Dunque, nel documento si dice chiaramente che le assunzioni saranno condizionate «al rispetto dei termini di approvazione del bilancio di previsione e del conto consuntivo ai sensi del D.L. n° 113/2016»,

E non è di certo un ostacolo piccolo da superare. Dopo le mazzate dei mesi scorsi adesso, la Regione si sente obbligata a specificarlo chiaramente anche se poi non rinuncia, nelle comunicazioni pubbliche propagandistiche sempre più spesso distanti dalla realtà persino delle loro carte.


La Consulta, infatti, di recente ha bocciato il rendiconto del 2013 della Regione Abruzzo presentato con tre anni di ritardo creando una serie di conseguenze alle quali non si è ancora messo riparo.

Poco dopo la sezione controllo della Corte dei conti Abruzzo ha ulteriormente tirato il freno a mano e bloccato le assunzioni in Regione, ricordando il dettame della norma nazionale che non ammette deroghe: prima i conti in ordine e poi si assume.

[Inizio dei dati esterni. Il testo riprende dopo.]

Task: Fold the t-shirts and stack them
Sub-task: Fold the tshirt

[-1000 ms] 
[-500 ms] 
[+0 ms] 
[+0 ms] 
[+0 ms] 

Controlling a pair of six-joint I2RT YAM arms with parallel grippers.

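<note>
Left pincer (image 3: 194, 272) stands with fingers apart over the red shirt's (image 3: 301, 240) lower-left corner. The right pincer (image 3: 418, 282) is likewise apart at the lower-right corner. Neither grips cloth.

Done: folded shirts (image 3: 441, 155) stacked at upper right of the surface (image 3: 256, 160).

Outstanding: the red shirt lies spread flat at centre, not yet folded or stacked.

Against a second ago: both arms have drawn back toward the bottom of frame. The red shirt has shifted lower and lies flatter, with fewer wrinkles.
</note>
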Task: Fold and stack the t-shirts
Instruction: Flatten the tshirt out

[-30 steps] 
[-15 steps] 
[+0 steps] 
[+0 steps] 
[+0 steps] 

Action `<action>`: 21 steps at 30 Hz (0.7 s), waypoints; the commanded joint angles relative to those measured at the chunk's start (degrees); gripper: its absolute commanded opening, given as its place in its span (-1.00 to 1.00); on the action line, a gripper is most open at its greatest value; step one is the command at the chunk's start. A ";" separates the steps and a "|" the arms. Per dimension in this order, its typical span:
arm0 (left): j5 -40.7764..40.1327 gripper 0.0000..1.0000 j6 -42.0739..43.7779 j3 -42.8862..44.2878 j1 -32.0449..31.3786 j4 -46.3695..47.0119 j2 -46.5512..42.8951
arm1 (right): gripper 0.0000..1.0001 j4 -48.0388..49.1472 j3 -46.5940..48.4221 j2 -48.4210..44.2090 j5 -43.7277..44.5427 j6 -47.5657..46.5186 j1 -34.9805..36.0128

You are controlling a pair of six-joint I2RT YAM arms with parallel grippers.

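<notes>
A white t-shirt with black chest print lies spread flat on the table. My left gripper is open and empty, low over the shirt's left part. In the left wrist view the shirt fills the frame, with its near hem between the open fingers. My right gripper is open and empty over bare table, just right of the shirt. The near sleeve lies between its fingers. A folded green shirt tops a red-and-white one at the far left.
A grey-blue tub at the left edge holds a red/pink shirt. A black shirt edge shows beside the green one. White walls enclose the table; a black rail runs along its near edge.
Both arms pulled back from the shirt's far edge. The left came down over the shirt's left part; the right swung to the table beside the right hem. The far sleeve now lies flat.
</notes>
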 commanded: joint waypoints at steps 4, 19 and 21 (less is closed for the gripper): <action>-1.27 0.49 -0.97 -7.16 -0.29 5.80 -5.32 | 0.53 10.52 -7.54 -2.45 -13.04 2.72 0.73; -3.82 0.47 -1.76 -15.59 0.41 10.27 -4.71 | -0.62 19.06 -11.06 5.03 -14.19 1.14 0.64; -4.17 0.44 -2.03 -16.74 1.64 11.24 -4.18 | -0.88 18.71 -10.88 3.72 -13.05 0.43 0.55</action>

Una decisione che dipende direttamente dal decreto legislativo 113 del 2016, che sancisce il divieto di «procedere ad assunzioni di personale a qualsiasi titolo, con qualsivoglia tipologia contrattuale, ivi compresi i rapporti di collaborazione coordinata e continuativa e di somministrazione, anche con riferimento ai processi di stabilizzazione in atto».

Senza contare che solo pochi mesi fa si motivavano i prepensionamenti improvvisi con lo «snellimento della macchina regionale»  e i conseguenti risparmi alla spesa per poi cambiare nuovamente idea...

Che ci sia qualche problema di superare lo ha ammesso anche D’Alfonso in una intervista agostana al Centro nella quale ha spiegato che il direttore generale Vincenzo Rivera ha trovato però la chiave di volta per non rinunciare ai concorsi.

D’Alfonso disse: «C’è il problema di come introdurre nuovo personale nel quadro delle ristrettezze finanziarie. Ebbene, faremo partire a settembre concorsi riferiti a nuovo personale o a personale interno, ma ci fermeremo il giorno dell’immissione in servizio. Perché quel giorno dovrà coincidere con la delibera di approvazione di tutti gli atti contabili. In un’altra fase si sarebbe partiti quel giorno con i concorsi. Noi lo facciamo subito».

Più furbizia c’è al potere più attenzione alle parole bisogna porre perchè si rischia di avere più danni che benefici.